## Task objective
In the listing below, print exactly the lines between the line holding "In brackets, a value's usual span" and the line holding "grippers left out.", inclusive, and no more.

## Data below
▬▬▬

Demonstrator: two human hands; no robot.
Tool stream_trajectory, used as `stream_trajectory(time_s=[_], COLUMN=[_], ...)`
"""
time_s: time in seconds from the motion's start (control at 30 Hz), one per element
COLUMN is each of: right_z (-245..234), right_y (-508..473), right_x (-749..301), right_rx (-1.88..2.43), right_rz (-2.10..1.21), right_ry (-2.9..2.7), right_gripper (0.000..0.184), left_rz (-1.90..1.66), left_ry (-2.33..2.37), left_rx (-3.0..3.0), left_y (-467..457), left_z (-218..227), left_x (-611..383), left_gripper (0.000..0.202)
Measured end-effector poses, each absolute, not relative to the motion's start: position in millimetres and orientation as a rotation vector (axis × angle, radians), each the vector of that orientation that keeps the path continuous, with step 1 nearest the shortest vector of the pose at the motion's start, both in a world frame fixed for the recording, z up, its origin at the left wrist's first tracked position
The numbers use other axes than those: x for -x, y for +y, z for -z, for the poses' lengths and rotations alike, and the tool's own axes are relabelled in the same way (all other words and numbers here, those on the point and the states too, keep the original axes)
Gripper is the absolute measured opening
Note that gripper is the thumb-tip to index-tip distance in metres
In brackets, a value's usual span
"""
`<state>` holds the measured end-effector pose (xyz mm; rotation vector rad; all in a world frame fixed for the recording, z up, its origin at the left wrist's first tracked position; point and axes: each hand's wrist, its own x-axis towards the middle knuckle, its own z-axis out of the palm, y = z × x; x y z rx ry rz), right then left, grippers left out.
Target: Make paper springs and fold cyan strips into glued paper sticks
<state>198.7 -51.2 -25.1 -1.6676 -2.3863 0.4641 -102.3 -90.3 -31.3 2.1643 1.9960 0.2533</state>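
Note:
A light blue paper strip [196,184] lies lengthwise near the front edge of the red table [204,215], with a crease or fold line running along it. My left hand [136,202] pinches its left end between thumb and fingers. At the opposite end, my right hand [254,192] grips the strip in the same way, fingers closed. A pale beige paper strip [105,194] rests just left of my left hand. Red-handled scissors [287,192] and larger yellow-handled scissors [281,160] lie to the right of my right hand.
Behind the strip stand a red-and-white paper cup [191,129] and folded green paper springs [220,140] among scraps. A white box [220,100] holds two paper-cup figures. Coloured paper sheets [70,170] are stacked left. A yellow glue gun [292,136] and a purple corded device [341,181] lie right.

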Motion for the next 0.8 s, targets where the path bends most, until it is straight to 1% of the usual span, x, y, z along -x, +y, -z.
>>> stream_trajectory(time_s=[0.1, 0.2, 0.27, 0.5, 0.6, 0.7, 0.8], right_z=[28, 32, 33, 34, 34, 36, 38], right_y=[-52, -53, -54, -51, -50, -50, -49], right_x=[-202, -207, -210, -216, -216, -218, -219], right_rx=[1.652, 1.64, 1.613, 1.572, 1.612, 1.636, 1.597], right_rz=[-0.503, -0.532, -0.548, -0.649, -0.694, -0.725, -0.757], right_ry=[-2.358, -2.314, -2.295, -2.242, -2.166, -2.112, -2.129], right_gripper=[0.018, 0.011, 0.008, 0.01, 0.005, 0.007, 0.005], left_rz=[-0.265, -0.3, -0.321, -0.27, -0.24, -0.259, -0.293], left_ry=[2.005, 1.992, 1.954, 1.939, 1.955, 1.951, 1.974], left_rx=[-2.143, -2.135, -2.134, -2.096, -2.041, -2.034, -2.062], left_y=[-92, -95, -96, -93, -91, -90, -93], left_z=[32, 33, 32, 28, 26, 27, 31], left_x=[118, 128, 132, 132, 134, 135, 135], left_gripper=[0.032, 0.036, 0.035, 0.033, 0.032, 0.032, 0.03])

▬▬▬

## Problem solution
In brackets, a value's usual span
"""
`<state>` holds the measured end-effector pose (xyz mm; rotation vector rad; all in a world frame fixed for the recording, z up, its origin at the left wrist's first tracked position; point and axes: each hand's wrist, its own x-axis towards the middle knuckle, its own z-axis out of the palm, y = z × x; x y z rx ry rz), right then left, grippers left out.

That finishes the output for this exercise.